__Task to carry out__.
Without further comment, state how many lines in the listing below contain the word "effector".

__The data__.
# # #
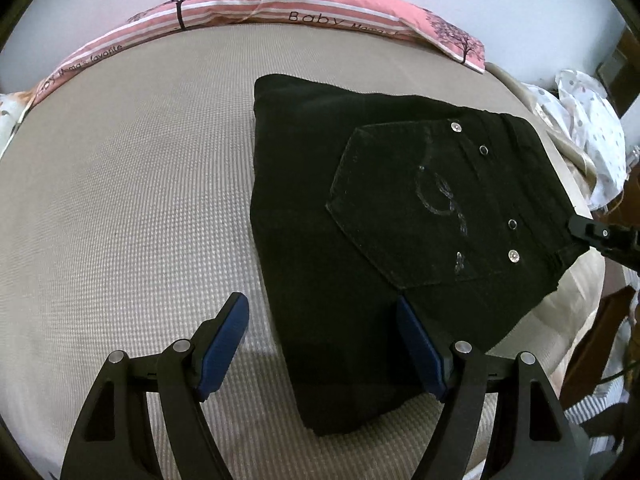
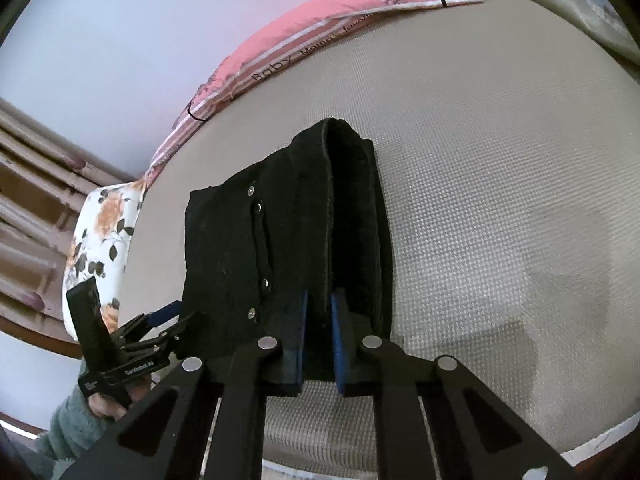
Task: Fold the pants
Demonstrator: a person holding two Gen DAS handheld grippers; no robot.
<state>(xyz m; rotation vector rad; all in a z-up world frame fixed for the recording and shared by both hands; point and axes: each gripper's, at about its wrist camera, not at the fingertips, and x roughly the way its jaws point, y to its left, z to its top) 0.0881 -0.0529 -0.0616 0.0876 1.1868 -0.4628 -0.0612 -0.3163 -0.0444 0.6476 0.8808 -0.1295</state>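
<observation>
A bed covered in a beige waffle-textured mat [image 1: 120, 200] fills most of both views. Along its far edge, at the top of each frame, lies a pink striped pillow [image 1: 320, 4] printed with black trees and lettering. Behind it rises a plain pale wall [image 2: 120, 32]. At the left of the right wrist view sit a floral cushion [image 2: 100, 232] and brown wooden panelling [image 2: 28, 208]. White dotted fabric [image 1: 592, 128] bunches at the right edge of the left wrist view.
</observation>
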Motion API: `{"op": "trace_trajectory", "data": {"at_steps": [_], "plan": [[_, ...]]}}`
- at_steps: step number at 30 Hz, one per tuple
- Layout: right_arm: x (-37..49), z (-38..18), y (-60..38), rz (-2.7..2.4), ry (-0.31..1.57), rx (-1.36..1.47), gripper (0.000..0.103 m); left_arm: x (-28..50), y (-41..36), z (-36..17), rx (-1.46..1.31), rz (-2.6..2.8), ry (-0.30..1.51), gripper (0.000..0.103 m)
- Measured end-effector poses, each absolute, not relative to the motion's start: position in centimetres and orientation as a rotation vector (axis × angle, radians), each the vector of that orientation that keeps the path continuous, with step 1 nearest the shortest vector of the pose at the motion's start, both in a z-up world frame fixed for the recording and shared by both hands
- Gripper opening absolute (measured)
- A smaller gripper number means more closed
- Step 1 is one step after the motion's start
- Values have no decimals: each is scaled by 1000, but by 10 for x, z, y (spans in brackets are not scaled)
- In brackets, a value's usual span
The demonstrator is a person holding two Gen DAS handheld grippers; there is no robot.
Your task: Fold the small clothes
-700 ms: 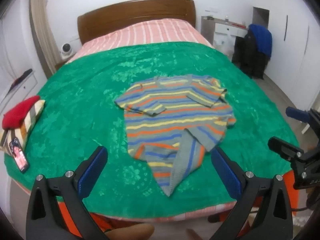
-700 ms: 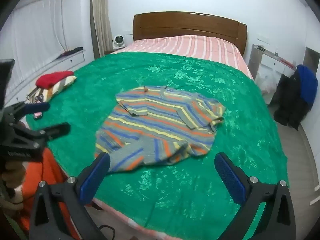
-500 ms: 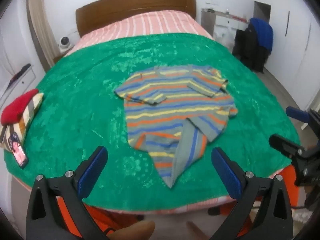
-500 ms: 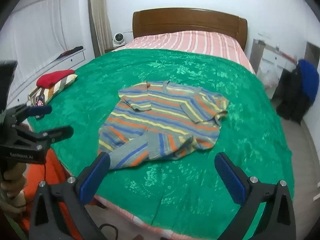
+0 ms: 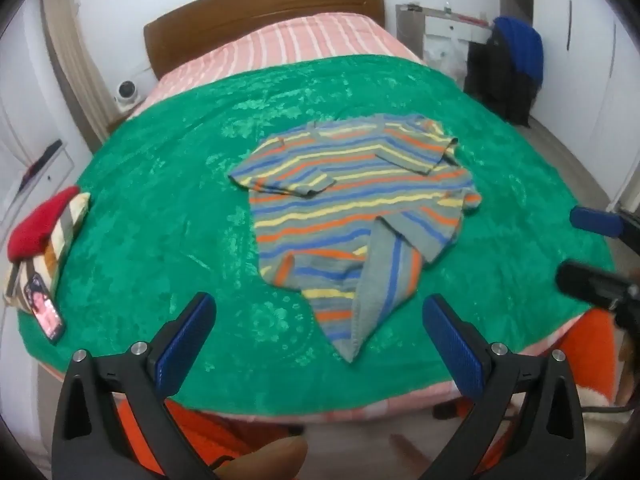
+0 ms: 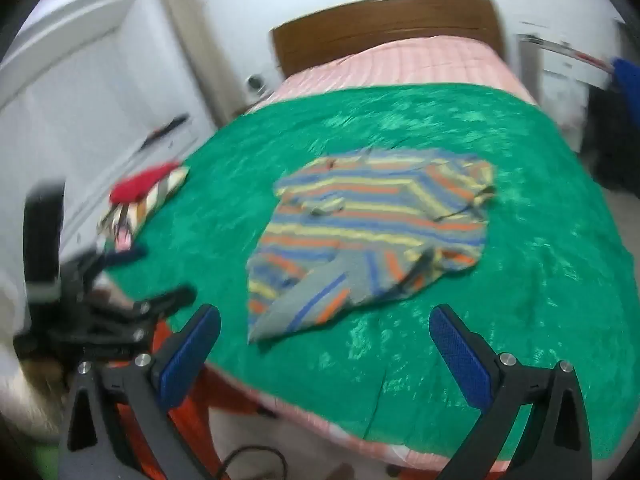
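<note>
A small striped sweater [image 5: 356, 208] in grey, blue, orange and yellow lies on the green bedspread [image 5: 160, 208], both sleeves folded over its body and its lower hem bunched toward me. It also shows in the right wrist view [image 6: 368, 232], which is blurred. My left gripper [image 5: 318, 320] is open and empty, held above the near edge of the bed just short of the sweater's hem. My right gripper [image 6: 324, 332] is open and empty, also at the near edge. The right gripper shows at the right of the left wrist view [image 5: 592, 252].
A folded pile with a red garment on top [image 5: 40, 232] and a phone [image 5: 44, 312] lie at the bed's left edge. A wooden headboard [image 5: 264, 12] stands at the far end. A chair with dark and blue clothes [image 5: 508, 68] stands to the right of the bed.
Both grippers have shifted; the right wrist view has swung left and tilted, with motion blur. The sweater has not moved. Both grippers stay open.
</note>
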State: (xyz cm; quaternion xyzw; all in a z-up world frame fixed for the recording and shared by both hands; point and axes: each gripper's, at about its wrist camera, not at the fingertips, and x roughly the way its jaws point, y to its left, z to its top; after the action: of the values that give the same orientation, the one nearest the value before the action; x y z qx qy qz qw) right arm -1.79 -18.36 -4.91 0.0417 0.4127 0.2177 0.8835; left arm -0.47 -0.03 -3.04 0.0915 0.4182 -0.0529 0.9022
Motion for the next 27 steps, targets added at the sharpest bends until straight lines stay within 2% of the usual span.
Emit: {"op": "trace_trajectory", "data": {"at_steps": [5,19,27], "plan": [[-21,-60,-175,347,834,-41,103,-6,0,-36,202,-115,875,103],[-12,-65,-198,326,907,84,103,0,11,-36,181,-71,873,103],[-19,-59,-192,301,827,1,103,3,12,-41,152,-148,903,103]]}}
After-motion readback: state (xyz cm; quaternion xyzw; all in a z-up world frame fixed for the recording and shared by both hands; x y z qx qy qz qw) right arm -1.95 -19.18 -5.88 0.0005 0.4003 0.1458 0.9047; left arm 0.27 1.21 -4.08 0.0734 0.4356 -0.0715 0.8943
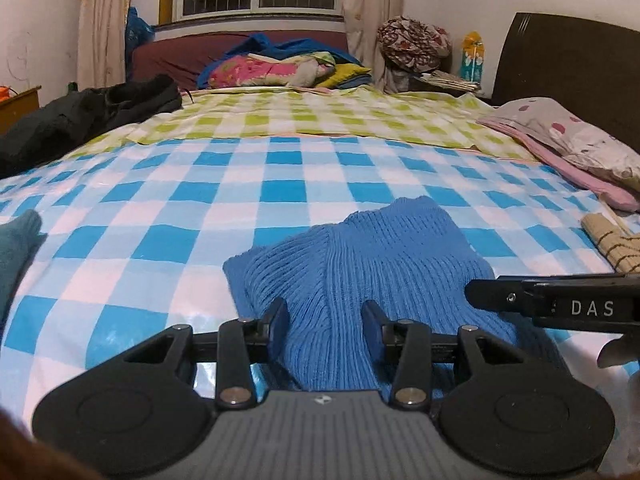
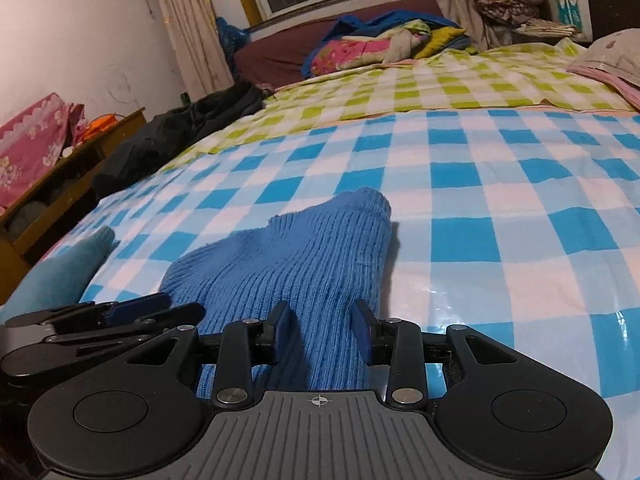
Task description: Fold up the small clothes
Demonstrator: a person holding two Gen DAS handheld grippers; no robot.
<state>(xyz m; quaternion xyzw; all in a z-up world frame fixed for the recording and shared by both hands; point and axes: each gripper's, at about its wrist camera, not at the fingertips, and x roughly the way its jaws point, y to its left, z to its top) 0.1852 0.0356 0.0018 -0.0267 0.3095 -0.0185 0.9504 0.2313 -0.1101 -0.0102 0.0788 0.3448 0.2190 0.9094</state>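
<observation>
Fingers (image 1: pixel 280 316) of left gripper (image 1: pixel 326 320) apart, blue knit garment (image 1: pixel 360 264) bunched between them, pads not clearly pressing | right gripper (image 2: pixel 322 326) fingers (image 2: pixel 362 324) likewise spread astride the garment's near edge | garment lies on blue checked sheet (image 1: pixel 160 208), teal cloth (image 1: pixel 16 248) well left of it, striped cloth (image 1: pixel 612 244) off right

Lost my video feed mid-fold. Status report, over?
Left gripper and right gripper both open, straddling the blue knit garment. Garment bunched on checked sheet. Nothing blocking.
</observation>
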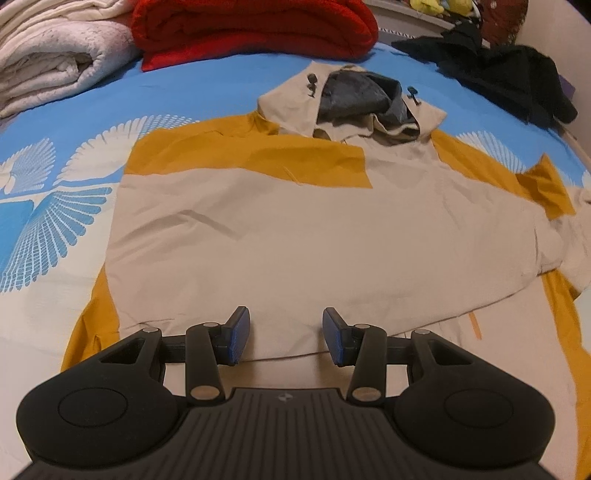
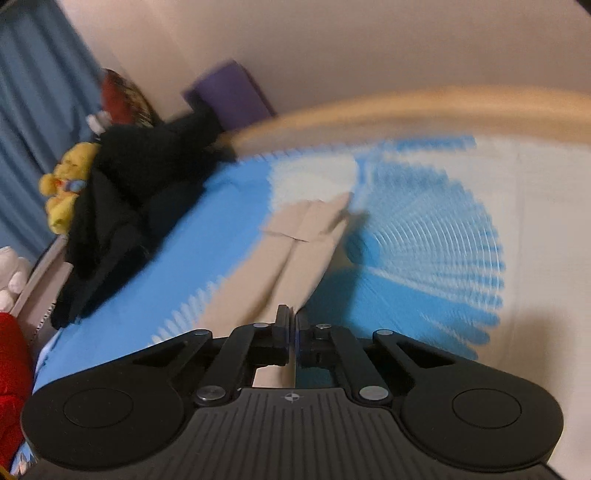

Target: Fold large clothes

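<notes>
Item: hooded jacket [image 1: 295,229], beige body with mustard panels at shoulders and sides, grey-lined hood [image 1: 354,103] with two dark toggles. Lies flat on the bed [image 1: 207,92], hood pointing away, on a blue cover printed with white feather fans. Its left sleeve is folded across the chest; shallow creases run over the beige front.

Left to right, left wrist view: folded white blanket [image 1: 48,62] at the far left of the bed; folded red blanket [image 1: 255,29] beside it, just beyond the hood; black garment [image 1: 498,77] heaped at the far right.

Left hand-held gripper [image 1: 286,338]: hovers level over the jacket's lower hem, blue-padded fingers spread wide, nothing between them.

Right wrist view, blurred: yellow plush [image 2: 66,188] and the black garment [image 2: 122,206] at left, purple box [image 2: 229,92] against the wall, beige sleeve [image 2: 295,251] running away over the blue cover.

Right hand-held gripper [image 2: 291,328]: rolled to one side, fingers pressed together, pinching the near end of the sleeve.
</notes>
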The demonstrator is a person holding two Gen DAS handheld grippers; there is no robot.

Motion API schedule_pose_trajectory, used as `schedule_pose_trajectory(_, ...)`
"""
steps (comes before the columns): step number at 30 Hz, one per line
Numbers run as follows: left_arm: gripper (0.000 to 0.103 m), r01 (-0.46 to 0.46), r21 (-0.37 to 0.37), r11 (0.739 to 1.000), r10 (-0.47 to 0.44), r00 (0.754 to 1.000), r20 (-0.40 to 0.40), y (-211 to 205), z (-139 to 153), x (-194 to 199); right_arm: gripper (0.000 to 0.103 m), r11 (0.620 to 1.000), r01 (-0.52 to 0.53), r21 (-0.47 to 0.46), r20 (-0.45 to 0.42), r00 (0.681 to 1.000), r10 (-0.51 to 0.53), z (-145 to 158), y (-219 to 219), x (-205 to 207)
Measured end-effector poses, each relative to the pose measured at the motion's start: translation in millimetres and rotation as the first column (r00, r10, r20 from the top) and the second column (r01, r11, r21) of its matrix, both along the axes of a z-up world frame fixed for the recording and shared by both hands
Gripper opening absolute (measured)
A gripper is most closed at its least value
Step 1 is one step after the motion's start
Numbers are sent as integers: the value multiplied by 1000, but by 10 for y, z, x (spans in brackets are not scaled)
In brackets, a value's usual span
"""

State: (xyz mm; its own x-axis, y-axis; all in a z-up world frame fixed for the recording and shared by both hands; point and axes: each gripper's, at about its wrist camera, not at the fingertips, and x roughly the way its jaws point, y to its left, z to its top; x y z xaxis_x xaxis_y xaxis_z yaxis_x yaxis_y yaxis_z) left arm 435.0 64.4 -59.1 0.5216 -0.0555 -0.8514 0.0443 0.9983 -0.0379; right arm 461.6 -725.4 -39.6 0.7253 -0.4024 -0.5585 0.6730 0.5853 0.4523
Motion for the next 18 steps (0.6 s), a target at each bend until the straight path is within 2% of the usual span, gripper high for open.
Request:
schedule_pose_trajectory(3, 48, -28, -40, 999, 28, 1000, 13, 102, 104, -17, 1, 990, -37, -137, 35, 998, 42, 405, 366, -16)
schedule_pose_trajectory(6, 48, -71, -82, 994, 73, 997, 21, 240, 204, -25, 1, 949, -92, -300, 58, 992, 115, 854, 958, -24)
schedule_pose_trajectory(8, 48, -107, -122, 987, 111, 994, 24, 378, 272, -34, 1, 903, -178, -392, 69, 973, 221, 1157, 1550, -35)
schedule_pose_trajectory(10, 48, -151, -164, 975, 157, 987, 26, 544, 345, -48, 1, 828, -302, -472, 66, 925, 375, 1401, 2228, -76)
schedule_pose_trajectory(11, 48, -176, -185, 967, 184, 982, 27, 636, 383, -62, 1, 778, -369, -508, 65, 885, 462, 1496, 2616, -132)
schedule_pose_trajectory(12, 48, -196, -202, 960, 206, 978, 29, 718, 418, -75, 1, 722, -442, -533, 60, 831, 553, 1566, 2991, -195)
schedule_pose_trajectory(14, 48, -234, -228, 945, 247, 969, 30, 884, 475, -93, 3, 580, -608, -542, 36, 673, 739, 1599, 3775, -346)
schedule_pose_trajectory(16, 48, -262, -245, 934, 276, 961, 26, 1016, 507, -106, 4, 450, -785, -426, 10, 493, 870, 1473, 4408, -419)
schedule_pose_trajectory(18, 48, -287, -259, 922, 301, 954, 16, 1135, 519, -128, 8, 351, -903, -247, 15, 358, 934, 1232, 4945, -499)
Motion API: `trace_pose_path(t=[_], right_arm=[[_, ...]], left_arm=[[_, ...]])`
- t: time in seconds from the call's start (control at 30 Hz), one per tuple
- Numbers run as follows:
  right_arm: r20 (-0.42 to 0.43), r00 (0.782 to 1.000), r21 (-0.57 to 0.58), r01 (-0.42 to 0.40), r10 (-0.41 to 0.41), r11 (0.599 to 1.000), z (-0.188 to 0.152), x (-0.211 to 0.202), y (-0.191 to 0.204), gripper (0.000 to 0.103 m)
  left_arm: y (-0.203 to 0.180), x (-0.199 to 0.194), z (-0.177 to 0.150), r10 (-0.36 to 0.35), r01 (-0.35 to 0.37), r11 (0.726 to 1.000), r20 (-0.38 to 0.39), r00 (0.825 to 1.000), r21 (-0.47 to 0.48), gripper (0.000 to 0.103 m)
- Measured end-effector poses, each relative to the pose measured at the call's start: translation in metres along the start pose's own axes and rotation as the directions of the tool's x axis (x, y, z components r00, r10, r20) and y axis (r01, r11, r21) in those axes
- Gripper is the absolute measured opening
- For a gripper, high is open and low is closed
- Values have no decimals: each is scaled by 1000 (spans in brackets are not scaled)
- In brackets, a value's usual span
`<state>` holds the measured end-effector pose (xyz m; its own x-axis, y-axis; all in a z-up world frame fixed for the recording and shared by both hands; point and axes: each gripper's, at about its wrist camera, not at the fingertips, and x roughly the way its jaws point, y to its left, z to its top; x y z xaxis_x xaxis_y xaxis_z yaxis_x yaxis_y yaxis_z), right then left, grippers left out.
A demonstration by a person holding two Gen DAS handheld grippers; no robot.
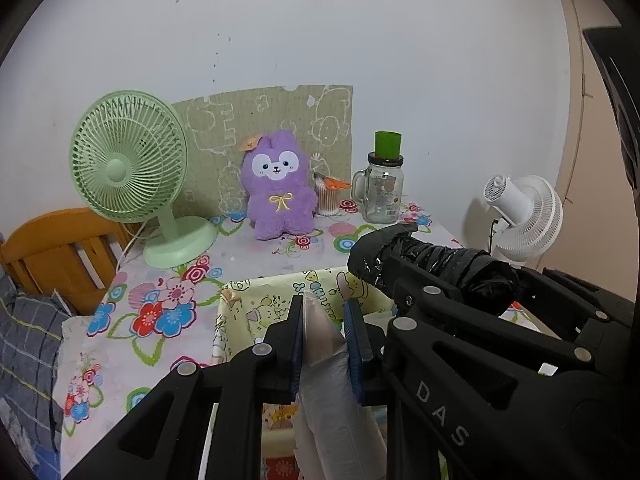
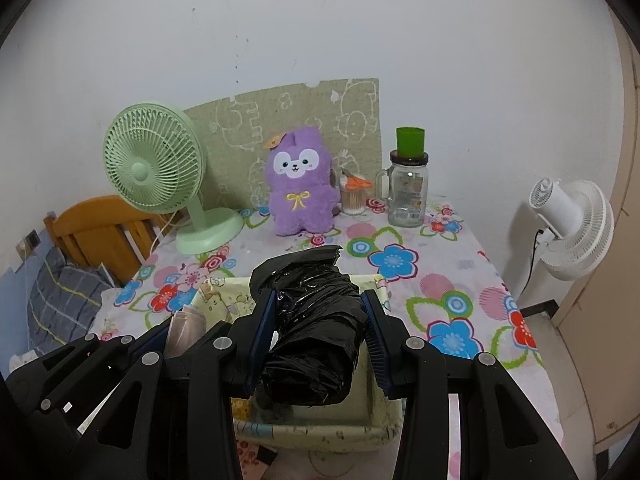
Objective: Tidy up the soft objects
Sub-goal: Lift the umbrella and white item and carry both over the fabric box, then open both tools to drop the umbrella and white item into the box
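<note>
crinkled black plastic bag roll (image 2: 310, 332) sits clamped between our right gripper (image 2: 316, 340) fingers, above the cloth basket (image 2: 376, 428). our left gripper (image 1: 325, 344) pinches a pale folded wrapper (image 1: 320, 340) over that same basket.

Glossy crinkled black plastic bag (image 2: 312, 332); fuzzy purple plush toy (image 1: 278, 186) (matt); clear glass jar (image 1: 382, 190).
</note>
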<state>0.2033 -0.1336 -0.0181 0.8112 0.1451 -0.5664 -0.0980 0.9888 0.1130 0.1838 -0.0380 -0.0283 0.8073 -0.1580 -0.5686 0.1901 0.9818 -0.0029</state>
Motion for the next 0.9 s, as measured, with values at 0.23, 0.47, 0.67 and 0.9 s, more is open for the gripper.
trace_pose_path(t=[0.23,0.47,0.67,0.9], right_arm=[[-30,999,-10,-30,30,999,2,27,-2,46],[-67,996,-9,-62,61,998,0,51,-1,46],[-74,993,-30,-93,90,995,-3,62,5,46],[-98,989,-52,-114,109,992,-4,72,13,70]], left_arm=[[9,27,1,4,-5,999,-28,1000,-34,19],[16,46,-2,22,-25,999,-65,998,-42,39],[21,52,-5,61,-63,997,-75,995,-33,67],[27,55,-9,64,-68,997,-98,993,-39,81]])
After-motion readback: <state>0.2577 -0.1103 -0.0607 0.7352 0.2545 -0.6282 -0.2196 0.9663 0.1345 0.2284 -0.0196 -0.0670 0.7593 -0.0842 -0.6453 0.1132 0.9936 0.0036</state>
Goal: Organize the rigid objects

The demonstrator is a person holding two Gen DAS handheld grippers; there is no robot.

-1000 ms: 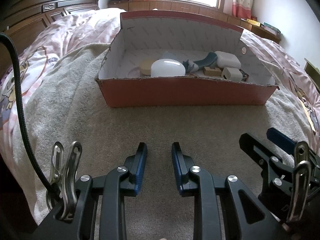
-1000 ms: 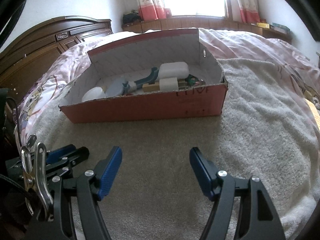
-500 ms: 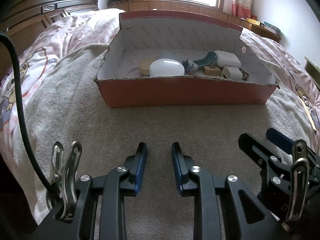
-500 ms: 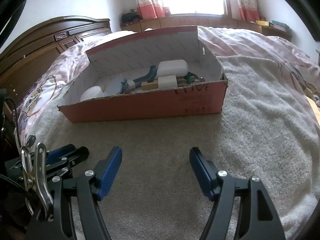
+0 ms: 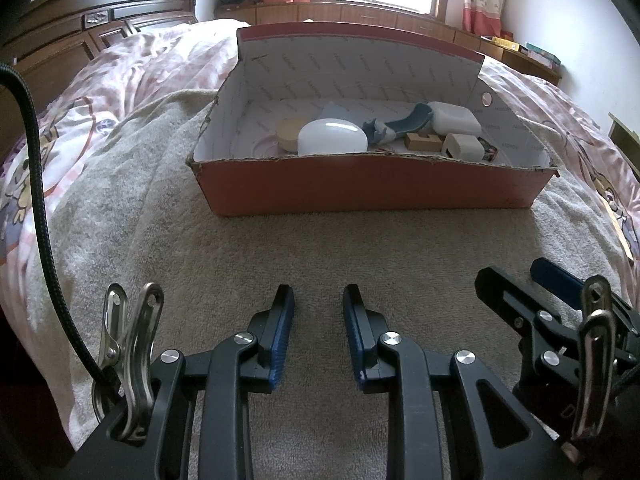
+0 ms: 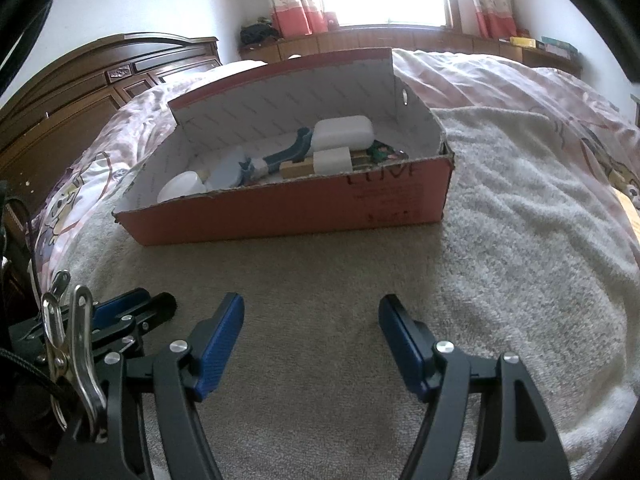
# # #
__Solution to this problem__.
4